§ The task
Can you find the lines of the listing that include "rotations" and copy every one?

§ Material for the task
────

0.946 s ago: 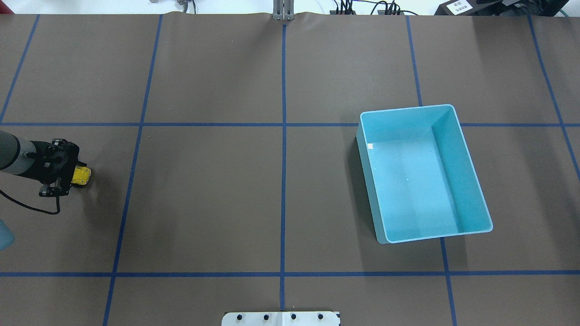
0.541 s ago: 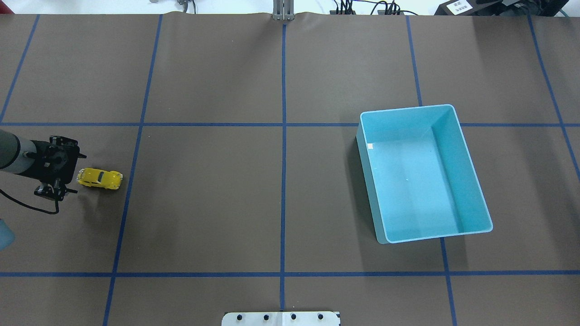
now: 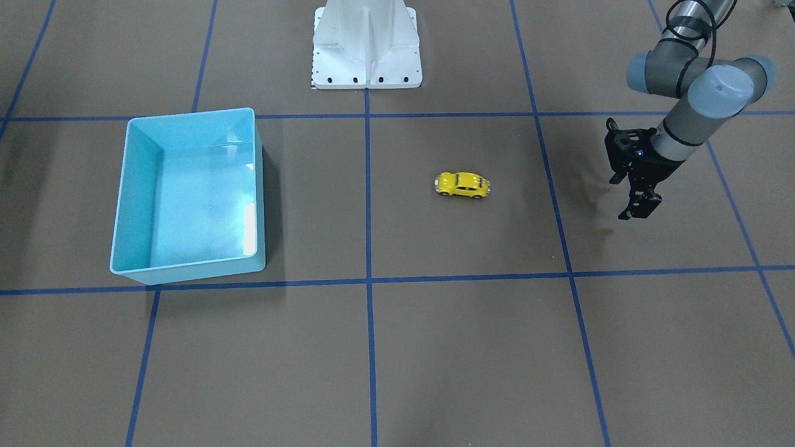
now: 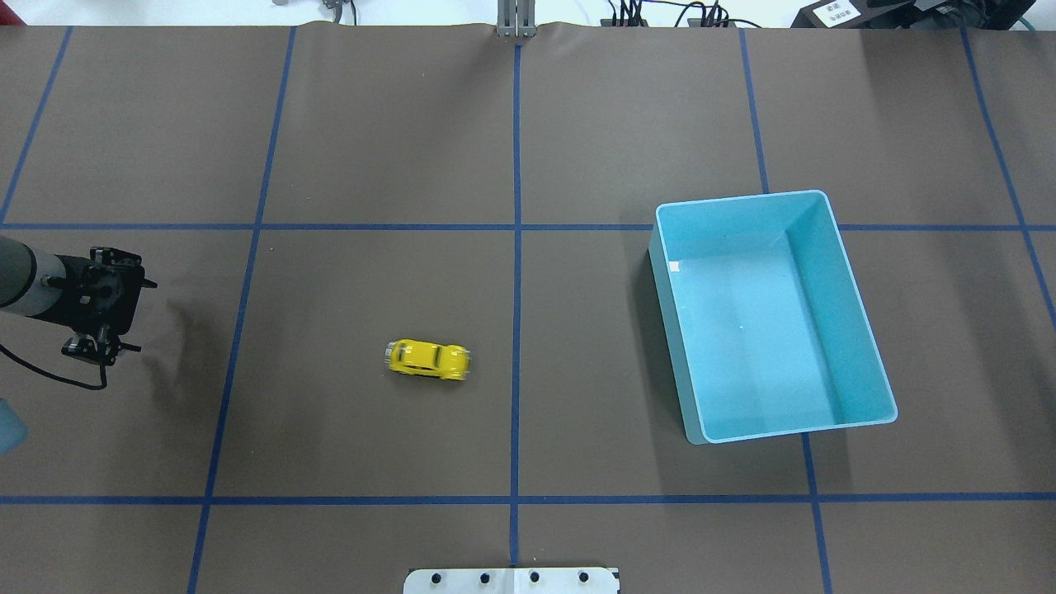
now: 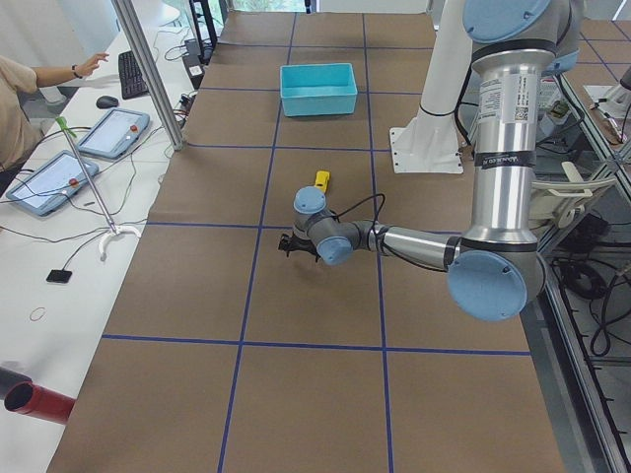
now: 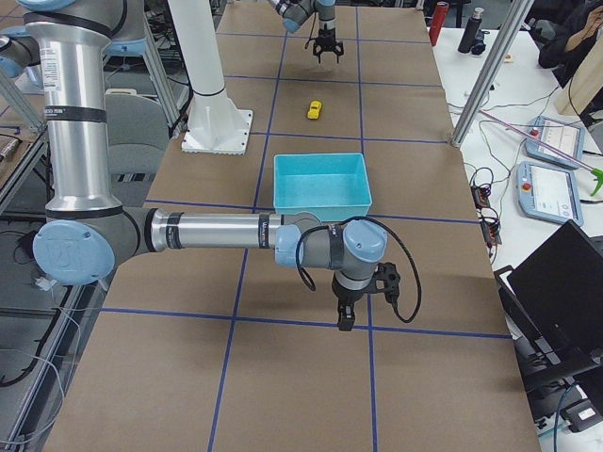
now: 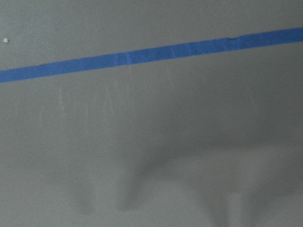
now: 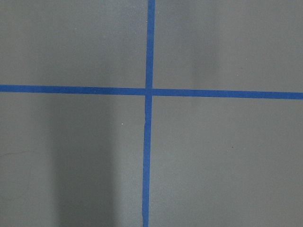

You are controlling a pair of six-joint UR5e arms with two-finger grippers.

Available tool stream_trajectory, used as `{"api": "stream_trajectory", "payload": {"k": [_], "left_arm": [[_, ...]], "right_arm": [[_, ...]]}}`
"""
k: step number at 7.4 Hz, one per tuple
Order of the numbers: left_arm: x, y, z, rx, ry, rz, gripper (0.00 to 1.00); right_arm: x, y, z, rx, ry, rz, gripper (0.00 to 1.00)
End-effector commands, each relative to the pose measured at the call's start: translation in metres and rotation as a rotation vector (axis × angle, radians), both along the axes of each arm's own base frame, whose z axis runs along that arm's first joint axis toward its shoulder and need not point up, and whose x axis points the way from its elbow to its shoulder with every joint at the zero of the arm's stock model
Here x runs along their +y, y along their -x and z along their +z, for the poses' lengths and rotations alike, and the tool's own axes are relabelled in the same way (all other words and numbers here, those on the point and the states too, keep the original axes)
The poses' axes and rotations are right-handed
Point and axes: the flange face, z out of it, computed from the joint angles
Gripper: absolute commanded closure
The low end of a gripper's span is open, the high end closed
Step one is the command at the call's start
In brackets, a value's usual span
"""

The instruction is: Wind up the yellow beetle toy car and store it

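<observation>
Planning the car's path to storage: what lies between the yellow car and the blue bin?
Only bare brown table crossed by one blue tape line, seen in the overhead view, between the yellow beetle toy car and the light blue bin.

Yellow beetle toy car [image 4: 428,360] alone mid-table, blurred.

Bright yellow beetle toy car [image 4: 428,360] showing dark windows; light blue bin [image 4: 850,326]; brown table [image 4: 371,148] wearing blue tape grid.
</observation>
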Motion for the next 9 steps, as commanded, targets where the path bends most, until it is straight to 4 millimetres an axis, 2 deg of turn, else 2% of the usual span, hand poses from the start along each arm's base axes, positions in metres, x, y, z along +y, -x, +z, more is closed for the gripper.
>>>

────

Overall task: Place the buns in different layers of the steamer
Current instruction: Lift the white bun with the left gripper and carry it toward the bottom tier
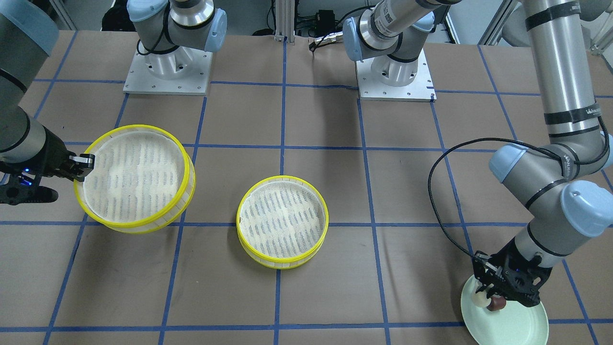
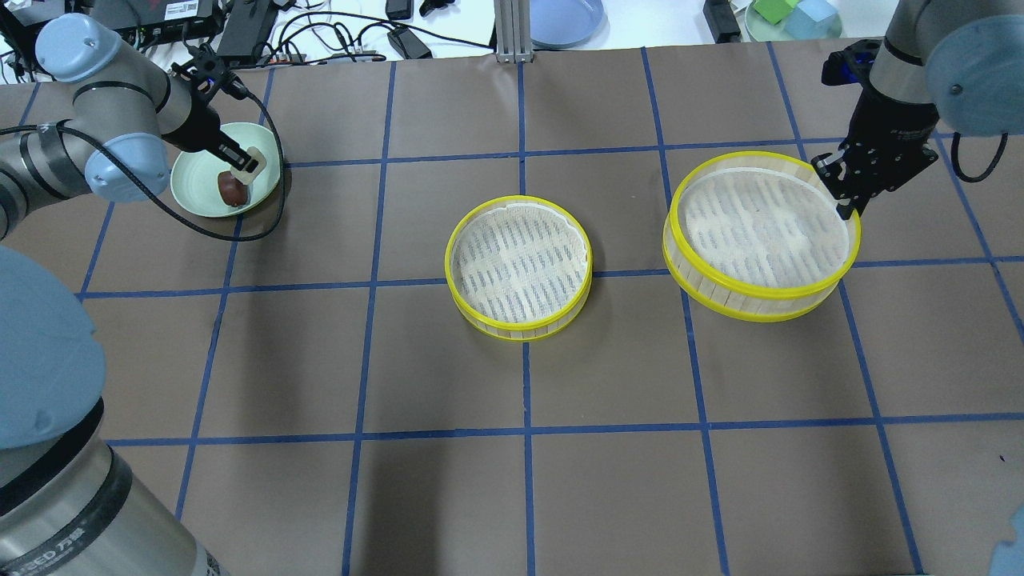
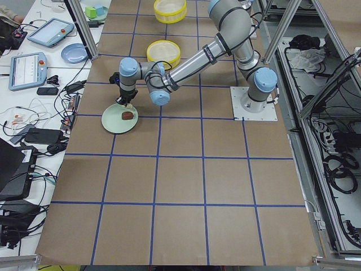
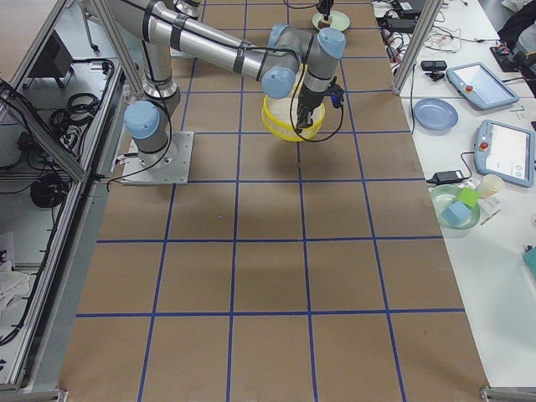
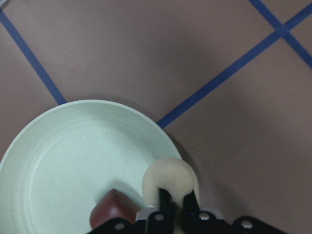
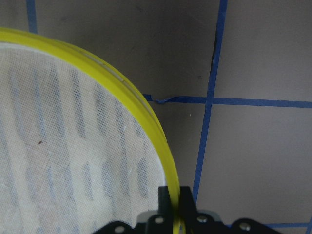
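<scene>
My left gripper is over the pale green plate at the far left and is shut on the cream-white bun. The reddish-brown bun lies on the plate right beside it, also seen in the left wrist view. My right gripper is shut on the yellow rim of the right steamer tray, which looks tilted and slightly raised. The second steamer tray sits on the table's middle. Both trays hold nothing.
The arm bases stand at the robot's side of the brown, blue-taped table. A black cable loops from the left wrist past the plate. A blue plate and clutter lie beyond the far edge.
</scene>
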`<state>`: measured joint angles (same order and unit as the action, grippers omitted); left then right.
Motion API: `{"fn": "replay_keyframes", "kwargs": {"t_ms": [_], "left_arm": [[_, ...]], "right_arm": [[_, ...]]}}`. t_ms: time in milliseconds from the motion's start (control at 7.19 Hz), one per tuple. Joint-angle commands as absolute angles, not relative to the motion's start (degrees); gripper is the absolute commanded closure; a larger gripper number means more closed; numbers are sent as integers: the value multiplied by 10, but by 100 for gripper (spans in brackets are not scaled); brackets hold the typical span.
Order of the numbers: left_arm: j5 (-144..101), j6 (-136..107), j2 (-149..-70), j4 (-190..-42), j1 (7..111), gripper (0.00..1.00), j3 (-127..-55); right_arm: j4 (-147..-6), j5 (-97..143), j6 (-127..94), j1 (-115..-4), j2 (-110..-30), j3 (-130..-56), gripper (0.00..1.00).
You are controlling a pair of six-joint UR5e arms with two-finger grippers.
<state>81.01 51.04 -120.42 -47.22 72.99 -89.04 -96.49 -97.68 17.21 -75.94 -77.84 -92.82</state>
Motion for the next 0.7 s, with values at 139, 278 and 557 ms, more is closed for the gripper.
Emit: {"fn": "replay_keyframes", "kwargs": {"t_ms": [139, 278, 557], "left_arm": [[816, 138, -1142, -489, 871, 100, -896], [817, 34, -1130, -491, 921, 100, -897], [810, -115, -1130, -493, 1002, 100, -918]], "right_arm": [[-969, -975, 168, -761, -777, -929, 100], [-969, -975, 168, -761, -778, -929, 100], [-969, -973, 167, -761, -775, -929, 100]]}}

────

§ Task result
Here x runs along their +y, y along their -x and z along their +z, for the poses' lengths and rotations alike, and the tool's own axes are relabelled in the same way (all other words and numbers here, those on the point and the states too, keep the original axes)
The poses' axes and rotations are right-handed

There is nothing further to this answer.